Acht Monate nach dem tödlichen Angriff am Bondi Beach zieht der australische Bundesstaat New South Wales weitere Konsequenzen. Ab November können Besitzer von Schusswaffen, die nach einer Gesetzesverschärfung verboten sind, diese gegen Geld an die Behörden abgeben.
Das Rückkaufprogramm kündigte Australiens Regierungschef Anthony Albanese am Samstag an. Weitere Bundesstaaten sollen dem Beispiel folgen.
Auslöser für die Verschärfung der Waffengesetze war der antisemitische Schusswaffenangriff am Bondi Beach in Sydney. Am 14. Dezember hatten der 50-jährige Sajid Akram und sein Sohn Naveed während einer Feier zum jüdischen Chanukkafest auf eine Menschenmenge geschossen.
15 Menschen wurden getötet, Dutzende weitere verletzt. Sajid Akram wurde von Polizisten erschossen. Sein Sohn befindet sich in Haft und muss sich wegen 15-fachen Mordes verantworten. Der Angriff zählt zu den schwersten Schusswaffenattacken der jüngeren australischen Geschichte.

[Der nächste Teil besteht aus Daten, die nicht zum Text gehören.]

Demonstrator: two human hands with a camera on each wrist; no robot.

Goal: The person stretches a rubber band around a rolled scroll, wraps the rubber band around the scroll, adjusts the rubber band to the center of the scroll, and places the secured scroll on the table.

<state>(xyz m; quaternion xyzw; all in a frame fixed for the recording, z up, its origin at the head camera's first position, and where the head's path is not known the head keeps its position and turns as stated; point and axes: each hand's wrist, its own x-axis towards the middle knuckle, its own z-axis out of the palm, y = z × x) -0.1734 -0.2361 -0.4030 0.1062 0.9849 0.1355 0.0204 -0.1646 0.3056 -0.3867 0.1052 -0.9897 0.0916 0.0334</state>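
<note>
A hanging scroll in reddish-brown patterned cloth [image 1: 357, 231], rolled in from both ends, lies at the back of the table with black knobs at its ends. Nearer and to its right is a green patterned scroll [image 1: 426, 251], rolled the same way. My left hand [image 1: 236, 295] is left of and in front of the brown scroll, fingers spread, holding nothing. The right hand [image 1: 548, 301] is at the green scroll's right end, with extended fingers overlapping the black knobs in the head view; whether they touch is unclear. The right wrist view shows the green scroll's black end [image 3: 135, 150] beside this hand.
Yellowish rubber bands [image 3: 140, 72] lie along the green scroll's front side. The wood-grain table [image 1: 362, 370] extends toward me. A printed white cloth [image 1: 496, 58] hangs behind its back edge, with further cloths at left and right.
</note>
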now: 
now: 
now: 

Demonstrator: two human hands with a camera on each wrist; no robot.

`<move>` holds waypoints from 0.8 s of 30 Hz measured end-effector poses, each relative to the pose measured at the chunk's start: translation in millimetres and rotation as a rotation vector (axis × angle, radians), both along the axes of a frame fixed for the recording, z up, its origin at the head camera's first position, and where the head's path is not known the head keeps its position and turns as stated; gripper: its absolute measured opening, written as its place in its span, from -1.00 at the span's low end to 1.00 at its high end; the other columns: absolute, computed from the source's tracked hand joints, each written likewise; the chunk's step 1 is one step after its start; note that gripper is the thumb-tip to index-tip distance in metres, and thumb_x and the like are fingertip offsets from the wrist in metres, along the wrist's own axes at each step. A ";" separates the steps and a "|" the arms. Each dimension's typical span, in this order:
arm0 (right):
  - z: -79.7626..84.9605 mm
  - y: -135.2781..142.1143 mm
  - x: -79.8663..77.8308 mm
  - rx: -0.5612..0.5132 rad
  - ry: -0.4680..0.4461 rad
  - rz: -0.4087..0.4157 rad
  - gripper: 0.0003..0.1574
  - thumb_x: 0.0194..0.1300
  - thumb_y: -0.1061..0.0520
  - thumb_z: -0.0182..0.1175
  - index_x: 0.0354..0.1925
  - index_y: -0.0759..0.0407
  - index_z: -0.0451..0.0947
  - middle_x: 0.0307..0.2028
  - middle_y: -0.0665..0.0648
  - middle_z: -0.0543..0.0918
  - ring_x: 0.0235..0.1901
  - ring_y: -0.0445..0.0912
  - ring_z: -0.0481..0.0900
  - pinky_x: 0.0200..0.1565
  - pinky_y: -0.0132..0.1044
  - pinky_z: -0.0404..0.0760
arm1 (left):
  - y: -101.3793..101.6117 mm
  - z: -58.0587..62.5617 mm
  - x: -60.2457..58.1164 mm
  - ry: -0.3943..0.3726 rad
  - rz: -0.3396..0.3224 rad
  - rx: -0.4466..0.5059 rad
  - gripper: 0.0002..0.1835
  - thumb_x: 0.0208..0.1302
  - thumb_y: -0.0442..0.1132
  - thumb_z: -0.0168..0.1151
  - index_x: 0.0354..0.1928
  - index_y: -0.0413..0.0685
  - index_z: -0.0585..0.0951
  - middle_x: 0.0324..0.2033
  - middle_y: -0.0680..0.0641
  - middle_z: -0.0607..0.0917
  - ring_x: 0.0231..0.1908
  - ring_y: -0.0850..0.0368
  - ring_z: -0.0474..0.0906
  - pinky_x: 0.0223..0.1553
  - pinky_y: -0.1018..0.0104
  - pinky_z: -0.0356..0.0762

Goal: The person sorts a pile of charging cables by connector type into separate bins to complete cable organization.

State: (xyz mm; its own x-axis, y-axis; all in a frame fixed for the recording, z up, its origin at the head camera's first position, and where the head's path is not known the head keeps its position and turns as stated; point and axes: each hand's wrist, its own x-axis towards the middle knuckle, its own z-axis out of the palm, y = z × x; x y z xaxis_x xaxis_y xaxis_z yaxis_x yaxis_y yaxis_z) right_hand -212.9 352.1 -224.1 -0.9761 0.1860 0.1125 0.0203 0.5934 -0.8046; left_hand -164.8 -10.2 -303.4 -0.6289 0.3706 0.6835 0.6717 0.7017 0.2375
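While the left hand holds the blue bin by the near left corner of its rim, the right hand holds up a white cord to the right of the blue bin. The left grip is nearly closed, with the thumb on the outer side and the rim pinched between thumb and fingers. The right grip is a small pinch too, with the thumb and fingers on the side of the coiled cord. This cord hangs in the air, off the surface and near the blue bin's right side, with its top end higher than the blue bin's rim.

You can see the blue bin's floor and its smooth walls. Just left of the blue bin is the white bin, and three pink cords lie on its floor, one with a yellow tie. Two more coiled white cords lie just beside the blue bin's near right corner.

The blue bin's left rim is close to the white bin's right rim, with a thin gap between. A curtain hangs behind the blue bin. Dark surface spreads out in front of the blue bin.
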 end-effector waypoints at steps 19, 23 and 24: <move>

New South Wales reagierte darauf mit strengeren Regeln. Im bevölkerungsreichsten Bundesstaat Australiens darf eine Person nun grundsätzlich nicht mehr als vier Schusswaffen besitzen. Für Bauern gelten bestimmte Ausnahmen.
Wer durch die neuen Bestimmungen zu viele Pistolen oder Gewehre besitzt, kann diese ab November an den Staat verkaufen. Pro Schusswaffe werden bis zu 1.000 australische Dollar gezahlt. Das entspricht rund 612 Euro. Die Kosten teilen sich New South Wales und die australische Zentralregierung.

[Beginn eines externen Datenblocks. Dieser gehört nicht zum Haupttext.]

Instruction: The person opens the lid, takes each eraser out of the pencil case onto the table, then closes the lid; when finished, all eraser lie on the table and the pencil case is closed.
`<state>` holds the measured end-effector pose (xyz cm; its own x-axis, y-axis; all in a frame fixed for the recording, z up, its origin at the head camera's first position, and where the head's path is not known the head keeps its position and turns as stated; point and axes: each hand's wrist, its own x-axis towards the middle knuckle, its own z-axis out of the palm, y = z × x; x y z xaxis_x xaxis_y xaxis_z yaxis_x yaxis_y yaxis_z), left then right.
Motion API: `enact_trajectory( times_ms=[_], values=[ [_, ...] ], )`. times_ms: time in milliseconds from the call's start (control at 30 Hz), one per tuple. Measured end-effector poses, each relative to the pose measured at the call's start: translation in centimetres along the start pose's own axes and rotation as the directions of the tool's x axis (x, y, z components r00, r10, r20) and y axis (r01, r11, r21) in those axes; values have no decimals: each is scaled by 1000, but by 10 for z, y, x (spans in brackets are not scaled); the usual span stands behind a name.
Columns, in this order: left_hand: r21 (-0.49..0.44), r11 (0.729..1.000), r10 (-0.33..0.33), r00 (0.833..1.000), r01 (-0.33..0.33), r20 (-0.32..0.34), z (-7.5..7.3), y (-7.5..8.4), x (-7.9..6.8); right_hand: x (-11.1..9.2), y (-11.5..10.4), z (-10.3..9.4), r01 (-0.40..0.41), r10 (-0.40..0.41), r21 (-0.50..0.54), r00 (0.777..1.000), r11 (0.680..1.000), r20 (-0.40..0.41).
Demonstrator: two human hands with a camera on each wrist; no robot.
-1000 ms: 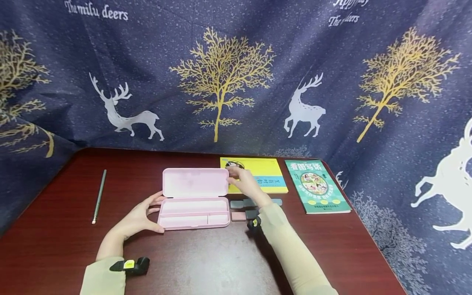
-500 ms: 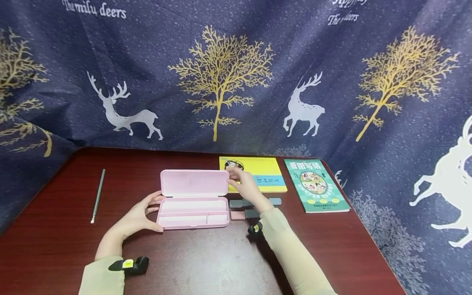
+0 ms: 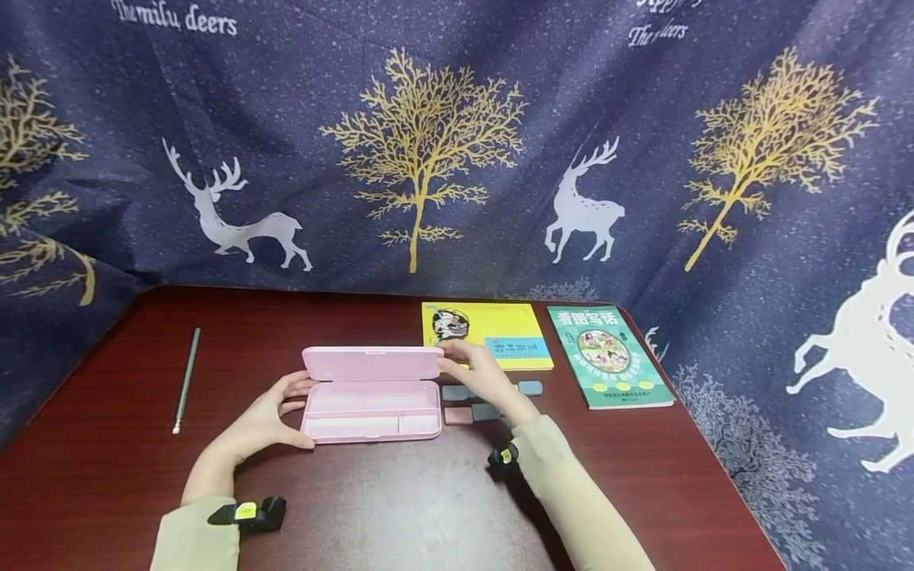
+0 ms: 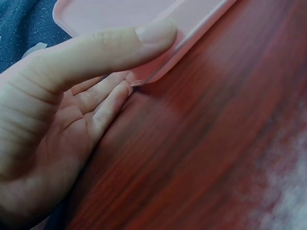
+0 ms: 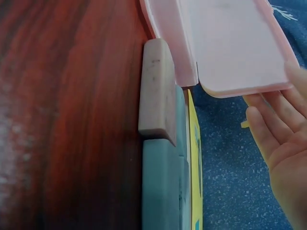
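Note:
A pink pencil case [image 3: 371,412] lies on the table with its lid [image 3: 371,365] raised on the hinge and tilted forward. No items show inside its compartments. My left hand [image 3: 259,420] holds the case's left end, thumb at the front corner and fingers along the side toward the back. In the left wrist view the thumb [image 4: 120,50] lies over the rim. My right hand [image 3: 477,373] pinches the lid's right edge; in the right wrist view its fingers [image 5: 276,117] reach behind the lid and the thumb lies at its edge.
Right of the case lie a pink eraser [image 3: 458,415] and several grey-green and bluish blocks [image 3: 530,388], partly under my right hand. A yellow book [image 3: 524,325] and a green book [image 3: 610,357] lie farther back. A dark green pencil [image 3: 187,381] is at the left.
The lid has tipped forward from nearly upright, and my right hand has come down with it. My left hand stays at the case's left end.

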<state>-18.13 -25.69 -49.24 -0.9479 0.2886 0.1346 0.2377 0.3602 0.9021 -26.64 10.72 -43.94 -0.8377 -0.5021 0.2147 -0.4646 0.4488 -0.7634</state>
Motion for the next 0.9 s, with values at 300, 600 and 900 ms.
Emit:
enact_trajectory(
  times_ms=[300, 600, 900],
  values=[
    [16, 999, -29, 1000, 29, 1, -1, 2, 0, -10, -1, -2, 30, -32, 24, 994, 999, 104],
    [62, 997, -36, 999, 35, 27, 0, 0, 0, -17, 3, 3, -12, 13, -7, 971, 1000, 238],
    [87, 994, -68, 996, 63, 54, 0, 6, 0, -20, -5, 6, -60, 88, -99, 949, 993, 304]
  ],
)
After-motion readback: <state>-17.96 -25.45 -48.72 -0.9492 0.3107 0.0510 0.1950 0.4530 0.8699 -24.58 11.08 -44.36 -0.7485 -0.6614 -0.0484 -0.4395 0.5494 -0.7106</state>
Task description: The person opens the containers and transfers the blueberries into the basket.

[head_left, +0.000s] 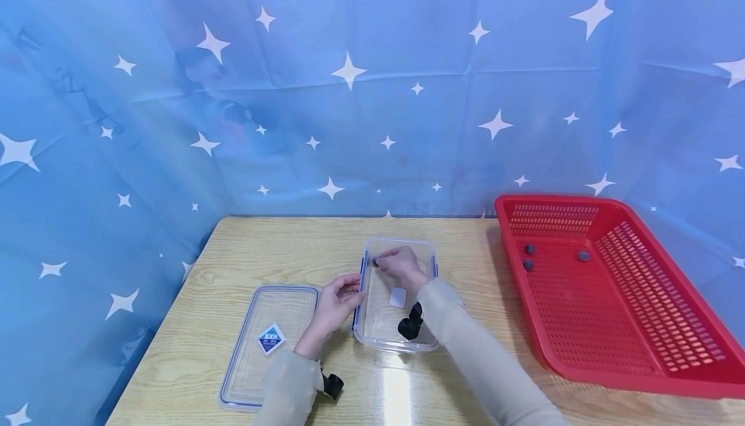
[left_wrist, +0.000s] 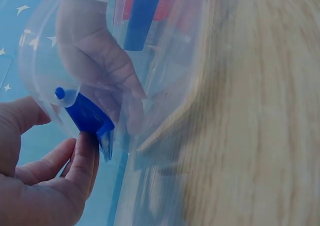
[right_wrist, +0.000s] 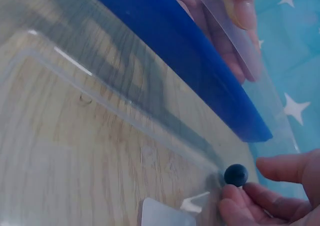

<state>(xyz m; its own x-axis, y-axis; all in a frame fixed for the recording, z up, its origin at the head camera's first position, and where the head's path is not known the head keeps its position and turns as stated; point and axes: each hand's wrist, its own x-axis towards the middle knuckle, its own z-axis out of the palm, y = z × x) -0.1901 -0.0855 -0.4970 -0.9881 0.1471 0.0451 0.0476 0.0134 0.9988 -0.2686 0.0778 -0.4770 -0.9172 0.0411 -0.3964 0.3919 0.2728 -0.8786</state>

Gouverneur Chris Minns machte deutlich, welches Ziel das Programm verfolgt: "Wir wollen, dass diese Waffen abgegeben werden, dass es für sie eine Abfindung gibt und sie sicher zerstört werden".
Für Minns steht dabei die Reduzierung der verfügbaren Waffen im Mittelpunkt. "Das ist ein großes Vorhaben, aber das Prinzip ist einfach: weniger gefährliche Waffen bedeuten ein sichereres New South Wales".

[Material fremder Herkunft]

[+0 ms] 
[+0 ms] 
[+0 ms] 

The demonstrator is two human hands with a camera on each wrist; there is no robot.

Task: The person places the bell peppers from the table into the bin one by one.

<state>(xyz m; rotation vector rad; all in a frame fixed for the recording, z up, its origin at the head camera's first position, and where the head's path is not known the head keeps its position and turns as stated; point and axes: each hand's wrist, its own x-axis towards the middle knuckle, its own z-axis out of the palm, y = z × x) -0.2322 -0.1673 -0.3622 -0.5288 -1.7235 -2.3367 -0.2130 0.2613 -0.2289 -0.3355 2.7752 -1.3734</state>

Auch Regierungschef Albanese fordert über New South Wales hinaus strengere Regeln. "Wir müssen alles tun, was wir können, damit ein antisemitischer Terroranschlag wie in Bondi nicht noch einmal passiert", erklärte er. "Dazu gehört eine bedeutende landesweite Waffenreform."
Das Rückkaufprogramm sollte bereits früher auf den Weg gebracht werden, verzögerte sich jedoch unter anderem wegen Streitigkeiten über die Finanzierung. Nun soll es im November starten, weitere australische Bundesstaaten sollen anschließend folgen.